Transcribe every line of the listing below without any deviation.
==============================
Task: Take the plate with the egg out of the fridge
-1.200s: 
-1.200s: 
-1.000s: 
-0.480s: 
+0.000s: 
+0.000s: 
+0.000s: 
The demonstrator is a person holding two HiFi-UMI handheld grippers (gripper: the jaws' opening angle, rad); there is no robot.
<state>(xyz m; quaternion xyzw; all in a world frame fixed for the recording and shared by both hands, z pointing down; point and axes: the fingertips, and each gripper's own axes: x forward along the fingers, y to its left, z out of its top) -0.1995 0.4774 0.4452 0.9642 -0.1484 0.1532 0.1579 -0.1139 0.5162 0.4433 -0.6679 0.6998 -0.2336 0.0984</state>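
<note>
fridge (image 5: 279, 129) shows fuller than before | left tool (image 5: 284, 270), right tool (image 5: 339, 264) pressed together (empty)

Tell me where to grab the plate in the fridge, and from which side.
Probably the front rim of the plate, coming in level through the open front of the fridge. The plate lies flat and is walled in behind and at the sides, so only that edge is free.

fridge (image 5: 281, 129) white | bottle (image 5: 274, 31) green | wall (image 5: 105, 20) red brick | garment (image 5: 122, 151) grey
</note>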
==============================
# Exercise output:
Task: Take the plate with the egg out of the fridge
-1.200s: 
-1.200s: 
-1.000s: 
-0.480s: 
+0.000s: 
+0.000s: 
+0.000s: 
The demonstrator is a person holding two HiFi-UMI handheld grippers (gripper: the jaws' opening angle, rad); there is no robot.
<state>(xyz m; quaternion xyzw; all in a world frame fixed for the recording and shared by both hands, z pointing down; point and axes: the fingertips, and each gripper's own axes: x forward along the fingers, y to its left, z out of its top) -0.1995 0.4774 0.4452 0.9642 -0.1484 0.1532 0.1579 -0.1139 0.5162 0.4433 -0.6679 0.6998 -0.2336 0.0984</state>
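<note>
fridge (image 5: 279, 129) shows fuller than before | left tool (image 5: 284, 270), right tool (image 5: 339, 264) pressed together (empty)

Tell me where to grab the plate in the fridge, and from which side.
Probably the front rim of the plate, coming in level through the open front of the fridge. The plate lies flat and is walled in behind and at the sides, so only that edge is free.

fridge (image 5: 281, 129) white | bottle (image 5: 274, 31) green | wall (image 5: 105, 20) red brick | garment (image 5: 122, 151) grey
</note>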

What came before is the finished answer.